En la sala del personal un médico visitante con grises telarañas sobre el cráneo amarillo dirige la palabra a los jóvenes internos.
Paso junto a él con mi escoba.
—Oh, y quién es este.
Me mira como si fuese una especie de insecto. Uno de los internos le señala con un gesto las orejas, indicándole así que soy sordo, y el médico visitante continúa hablando.

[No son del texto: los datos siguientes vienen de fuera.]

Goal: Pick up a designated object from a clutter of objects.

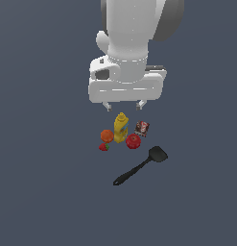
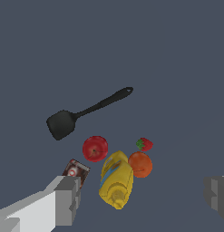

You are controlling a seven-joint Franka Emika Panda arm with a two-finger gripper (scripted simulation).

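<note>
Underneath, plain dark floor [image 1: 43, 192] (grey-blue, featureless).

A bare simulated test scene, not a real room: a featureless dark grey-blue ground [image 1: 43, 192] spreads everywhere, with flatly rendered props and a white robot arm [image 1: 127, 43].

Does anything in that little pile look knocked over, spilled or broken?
Nothing stands out. The mustard bottle stands upright among the apple, orange ball, strawberry and small box; the spatula lies flat nearby. No spill shows.
</note>
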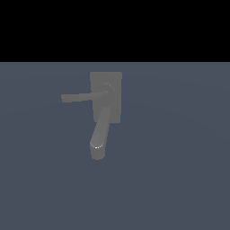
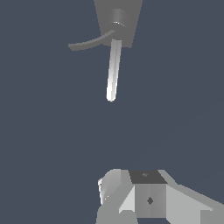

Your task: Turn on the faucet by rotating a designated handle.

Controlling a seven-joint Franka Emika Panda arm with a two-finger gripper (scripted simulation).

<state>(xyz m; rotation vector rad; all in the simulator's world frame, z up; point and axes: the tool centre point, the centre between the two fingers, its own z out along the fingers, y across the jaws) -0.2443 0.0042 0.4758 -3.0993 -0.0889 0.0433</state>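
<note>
Well apart from the hand [image 2: 131, 197], grip state unclear: the faucet [image 1: 106, 96] and its handle [image 1: 81, 97].

We see the faucet [image 1: 106, 96] as a matte grey fixture lying on a flat blue-grey surface. Its flat rectangular back plate [image 1: 114, 78] carries a round hub [image 1: 107, 91] near the middle. From that hub the handle [image 1: 80, 97], a thin straight bar, reaches out toward the exterior view's left, almost level. The thick rounded spout [image 1: 100, 134] runs from the plate toward the lower part of the exterior view and ends in a blunt rounded tip with a faint highlight. In the wrist view we find the handle [image 2: 87, 43] and spout [image 2: 113, 70] roughly at right angles.
</note>
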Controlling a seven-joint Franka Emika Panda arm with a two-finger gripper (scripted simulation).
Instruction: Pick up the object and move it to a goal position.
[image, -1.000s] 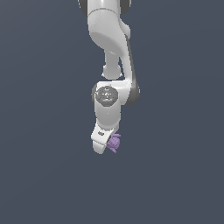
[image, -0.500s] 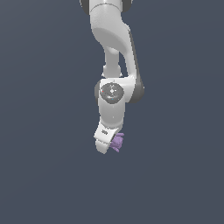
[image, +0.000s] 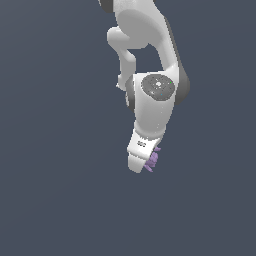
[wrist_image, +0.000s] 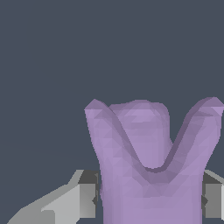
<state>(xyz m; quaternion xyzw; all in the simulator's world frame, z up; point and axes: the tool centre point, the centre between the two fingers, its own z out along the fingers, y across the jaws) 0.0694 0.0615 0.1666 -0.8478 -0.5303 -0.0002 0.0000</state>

Sigo con mi escoba hasta llegar frente a un gran cuadro que el de Relaciones Públicas trajo una vez que había tanta niebla que no pude verle. El cuadro representa a un tipo que está pescando con mosca en algún lugar de las montañas, parecen las Ochocos, cerca de Paineville; por encima de los picos asoma la nieve, largos chopos de blanco tronco flanquean el arroyo, las acederas crecen en acres manojos verdes. El tipo está echando el anzuelo en un remanso, detrás de una roca. No es lugar para pescar con mosca, sería más apropiado usar un anzuelo del número seis; más le valdría hacer correr la mosca por esos remolinos que se forman corriente abajo.

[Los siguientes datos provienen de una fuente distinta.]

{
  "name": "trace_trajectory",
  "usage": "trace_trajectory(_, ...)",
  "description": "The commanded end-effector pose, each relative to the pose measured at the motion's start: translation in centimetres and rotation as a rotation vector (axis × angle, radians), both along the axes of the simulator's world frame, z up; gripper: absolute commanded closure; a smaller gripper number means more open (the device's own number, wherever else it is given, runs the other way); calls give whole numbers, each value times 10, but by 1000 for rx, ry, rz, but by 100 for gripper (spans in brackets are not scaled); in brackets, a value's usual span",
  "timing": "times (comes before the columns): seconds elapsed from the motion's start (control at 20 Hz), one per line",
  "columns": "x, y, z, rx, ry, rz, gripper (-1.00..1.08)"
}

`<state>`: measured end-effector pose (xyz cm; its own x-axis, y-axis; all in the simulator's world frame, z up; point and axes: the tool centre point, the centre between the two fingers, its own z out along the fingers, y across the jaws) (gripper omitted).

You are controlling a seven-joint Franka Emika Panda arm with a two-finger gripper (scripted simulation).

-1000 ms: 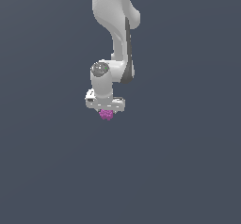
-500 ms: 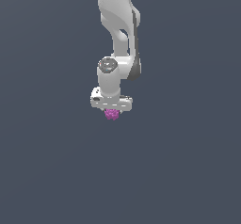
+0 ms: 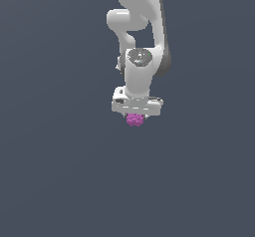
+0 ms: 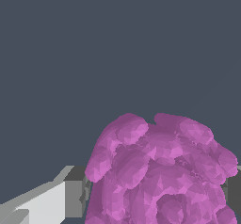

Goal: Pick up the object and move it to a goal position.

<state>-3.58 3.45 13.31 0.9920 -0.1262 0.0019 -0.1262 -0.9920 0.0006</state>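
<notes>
The object (image 3: 135, 120) is a small magenta-purple lumpy cluster. It hangs just under the white gripper (image 3: 135, 115), which is shut on it at the end of the white arm, in mid-air near the middle of the exterior view. The cluster is narrower than the gripper's hand. In the wrist view the object (image 4: 160, 171) fills the near part of the picture, held between a white-grey finger (image 4: 56, 202) on one side and a dark finger edge (image 4: 234, 190) on the other. No goal marker shows in either view.
Only a plain dark blue-grey background (image 3: 50, 156) surrounds the arm (image 3: 142, 27). No table edge, container or other object shows.
The arm and gripper have moved toward the exterior view's right with the object still held. The height has hardly changed.
</notes>
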Motion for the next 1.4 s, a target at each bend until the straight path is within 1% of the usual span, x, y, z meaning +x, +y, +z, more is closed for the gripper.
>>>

Un sendero desciende entre los chopos y yo voy barriendo el sendero con mi escoba y me siento en una roca y desde el cuadro miro a ese médico visitante que les habla a los internos. Puedo ver cómo se clava el dedo en algún punto de la palma de la mano, pero no puedo escuchar sus palabras a causa del estruendo del frío torrente espumoso que brota de las rocas. Puedo oler la nieve en el viento que sopla desde los picos. Puedo ver madrigueras de topo hundidas bajo la hierba. Es un rincón realmente agradable para estirar las piernas y relajarse un poco.

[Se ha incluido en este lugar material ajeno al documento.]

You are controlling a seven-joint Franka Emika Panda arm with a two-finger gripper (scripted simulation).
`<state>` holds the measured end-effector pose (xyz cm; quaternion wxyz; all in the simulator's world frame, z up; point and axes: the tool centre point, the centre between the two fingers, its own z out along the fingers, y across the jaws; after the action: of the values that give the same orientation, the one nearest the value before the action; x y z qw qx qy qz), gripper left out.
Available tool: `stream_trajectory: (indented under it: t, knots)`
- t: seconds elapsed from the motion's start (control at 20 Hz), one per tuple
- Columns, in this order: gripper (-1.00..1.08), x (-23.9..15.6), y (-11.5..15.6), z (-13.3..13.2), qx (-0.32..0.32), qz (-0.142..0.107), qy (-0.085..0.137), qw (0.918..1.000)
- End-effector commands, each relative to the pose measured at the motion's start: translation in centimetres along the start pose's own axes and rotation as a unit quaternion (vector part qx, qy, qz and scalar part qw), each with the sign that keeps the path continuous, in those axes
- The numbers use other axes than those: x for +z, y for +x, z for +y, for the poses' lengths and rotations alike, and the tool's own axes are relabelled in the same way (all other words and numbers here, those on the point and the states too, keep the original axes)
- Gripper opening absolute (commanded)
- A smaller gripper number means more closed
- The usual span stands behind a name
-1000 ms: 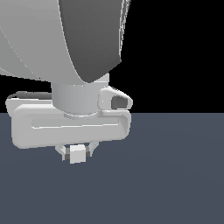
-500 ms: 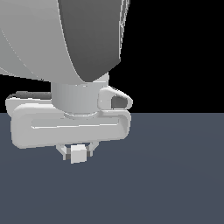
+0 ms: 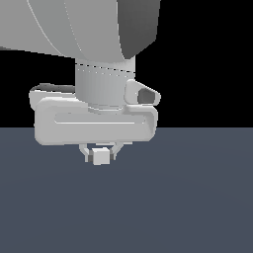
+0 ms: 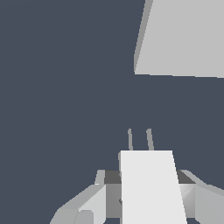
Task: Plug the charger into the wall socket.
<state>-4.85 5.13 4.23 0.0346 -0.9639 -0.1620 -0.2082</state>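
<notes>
The gripper (image 3: pixel 101 154) is closed on the charger (image 4: pixel 151 186), one finger (image 4: pixel 94 201) against each side. Two thin prongs (image 4: pixel 140 139) project from the charger. Farther off, well apart, stands the wall socket (image 4: pixel 183 37) on the table (image 4: pixel 65 87).

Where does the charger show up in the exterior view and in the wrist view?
Exterior view: the charger sits left of centre, clamped in the gripper under the wide hand body.
Wrist view: the charger fills the lower middle, two thin prongs pointing away from the camera.
Shared landmark: the gripper fingers flanking the white block.
</notes>
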Motion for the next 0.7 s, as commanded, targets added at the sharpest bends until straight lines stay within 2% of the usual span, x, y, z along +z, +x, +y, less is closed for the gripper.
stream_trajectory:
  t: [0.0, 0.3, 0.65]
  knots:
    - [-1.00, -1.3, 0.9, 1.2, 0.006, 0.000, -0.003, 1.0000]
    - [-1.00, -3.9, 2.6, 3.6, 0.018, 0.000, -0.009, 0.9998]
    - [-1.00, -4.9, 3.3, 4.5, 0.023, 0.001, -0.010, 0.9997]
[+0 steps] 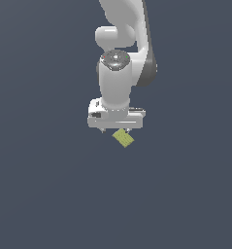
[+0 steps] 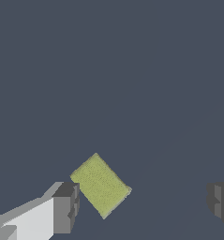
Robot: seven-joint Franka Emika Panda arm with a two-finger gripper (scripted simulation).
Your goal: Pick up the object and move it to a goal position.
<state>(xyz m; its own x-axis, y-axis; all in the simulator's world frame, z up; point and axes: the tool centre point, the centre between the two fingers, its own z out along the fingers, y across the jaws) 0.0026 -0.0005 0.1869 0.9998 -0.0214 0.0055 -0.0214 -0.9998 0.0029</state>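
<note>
Yellow-green block (image 2: 100, 185), flat, faintly gridded

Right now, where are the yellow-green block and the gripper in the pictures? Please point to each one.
yellow-green block (image 2: 100, 185): wrist view, middle of its flat top face.
gripper (image 2: 141, 201): wrist view, the open gap midway between the two dark fingertips.

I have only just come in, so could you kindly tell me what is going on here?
A white robot arm is reaching down over a small yellow-green block lying on a plain dark surface. Its tool is open, with the fingers spread wide. In the wrist view the block sits between them, close to one finger and turned at an angle. It is not gripped yet, so the pick-up has not begun.
</note>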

Se llega a olvidar —si uno no se sienta y hace un esfuerzo por recordar—, se llega a olvidar cómo era el viejo hospital. No tenían bonitos paisajes como este colgados de las paredes para poder meterse en ellos. No había televisión, ni piscina, ni pollo dos veces al mes. Sólo había paredes y sillas, camisas de fuerza que exigían horas de esfuerzo para poder zafarse de ellas. Han aprendido muchas cosas desde aquel entonces. «Se ha progresado mucho», dice el de Relaciones Públicas con su cara hinchada. Le han dado una apariencia muy agradable a la vida con pinturas y decorados y grifería cromada en el baño. «Si alguien quisiera escapar de un lugar tan bonito como este», dice el de Relaciones Públicas con su cara hinchada, «bueno, seguro que le fallaba algo».
En la sala del personal, mientras responde a las preguntas de los jóvenes internos, la eminencia visitante se frota los codos y tiembla como si tuviera frío. Es delgado y escuálido y la ropa le cuelga sobre los huesos. Se frota los codos y se estremece, ahí de pie. A lo mejor él también nota el frío viento que sopla de los picos nevados.